Basta conversar com a população na rua para perceber a descrença nos políticos tradicionais. Em alguns casos, até o modelo democrático é colocado em xeque. “Eu não gostava da ditadura militar, mas até que agora ela poderia voltar para fechar o Senado. Para que serve o Senado?”, pergunta o vendedor de doces Protenor Magalhães, de 73 anos. “Nenhum presta. Só olham o lado deles”, diz.

Na visão de especialistas, o cenário preocupa. Para o cientista político Maurício Santoro, professor da Uerj, o maior perigo consiste na possibilidade de intervenções autoritárias se fortalecerem em meio à desvalorização da política. “É um risco nunca totalmente eliminado em democracias jovens como a do Brasil”, opina.
Santoro explica que o desprezo aos políticos vem desde a crise econômica global de 2008. E culmina, agora, na ascensão de nomes como Donald Trump, nos Estados Unidos; João Doria (PSDB), em São Paulo; e Alexandre Kalil (PHS), em Belo Horizonte; detentores de discursos ‘apolíticos’. “Esses fatores são comuns mundo afora, mas em cada região há particularidades no modo como eles se manifestam.”

No Brasil, segundo o professor, a crise desta década evidencia problemas crescentes desde a redemocratização. “Corrupção desenfreada, fragmentação partidária de dezenas de siglas sem programas claros, pouca transparência e pouca prestação de contas por parte dos eleitos.”
A solução, contudo, não passaria por intervenções autoritárias ou pelo populismo eleitoreiro, e sim por um aprimoramento da própria democracia. “O país precisa de uma reforma política profunda, com todas as dificuldades em se definir uma pauta nessa direção. Os políticos precisam responder, entre outras questões, à demanda por maior participação e representatividade”, completa Santoro.
É nessa linha que pensa a gerente de mercearia Michele Schmidt, de 30 anos, moradora de São Cristóvão. Apesar de também estar insatisfeita com a classe política, ela aposta no surgimento de novos quadros e partidos em vez de acreditar nos candidatos de fora, “que vão ter que se enquadrar no sistema.” Mas, por enquanto, ela só tem uma certeza: é contra a candidaturas de empresários. “Eles querem privatizar tudo!”.
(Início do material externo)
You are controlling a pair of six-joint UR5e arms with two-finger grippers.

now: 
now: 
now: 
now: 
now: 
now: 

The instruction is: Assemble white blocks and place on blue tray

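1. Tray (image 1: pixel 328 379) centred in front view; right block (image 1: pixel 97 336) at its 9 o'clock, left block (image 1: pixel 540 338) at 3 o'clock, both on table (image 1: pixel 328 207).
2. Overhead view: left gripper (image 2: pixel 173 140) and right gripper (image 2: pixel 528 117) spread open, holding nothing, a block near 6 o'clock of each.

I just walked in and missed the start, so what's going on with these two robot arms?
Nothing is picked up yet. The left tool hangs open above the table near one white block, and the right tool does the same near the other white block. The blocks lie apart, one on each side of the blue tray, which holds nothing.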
‘Perderam credibilidade histórica’, avalia sociólogo
Um dos sociólogos mais renomados do Brasil, o professor da UFRJ Muniz Sodré remete ao filósofo francês Alexandre Kojève para explicar o atual momento. Kojève, diz Sodré, proclamou no pós-guerra o ‘fim da história e da política’, que seria transformada na ‘administração das coisas’.
“É o que agora acontece: o ‘não-político’ emerge na falência da democracia representativa, na desagregação dos partidos. A política e a classe política perderam a credibilidade histórica. Ser ‘não-político’ transforma-se em virtude eleitoral”, aponta o professor.
Quanto ao futuro próximo, Sodré é pessimista. “Não há reversão à vista. Sem mais representar a soberania do povo, os partidos políticos giram loucamente ao redor de seus próprios interesses. O voto, que deveria ser o ápice da democracia representativa, torna-se a confirmação jurídica do poder sem referência popular”, analisa.
‘Presunção de mudanças profundas’

O ex-prefeito, ex-senador, ex-deputado federal e ex-vereador Saturnino Braga, afastado há dez anos da vida pública, acompanha de longe o momento vivido pelos ex-colegas de profissão. “Tenho visto como presunção de mudanças profundas. A situação atual é de completa inviabilidade. Isso aí não tem futuro — essa desmoralização da vida política de um modo geral. A vida política vai ter que encontrar novos caminhos”, vaticina.
Ex-correligionário do pedetista Leonel Brizola, com quem veio a romper ainda enquanto chefe do Executivo municipal, ele acredita que, seja qual for o caminho, a ‘fase final’ vai ser de aprofundamento da democracia — de modo mais participativo. “Mas às vezes isso passa por fases instáveis, de autoritarismo”, reconhece e lamenta o primeiro prefeito escolhido por voto popular no Rio.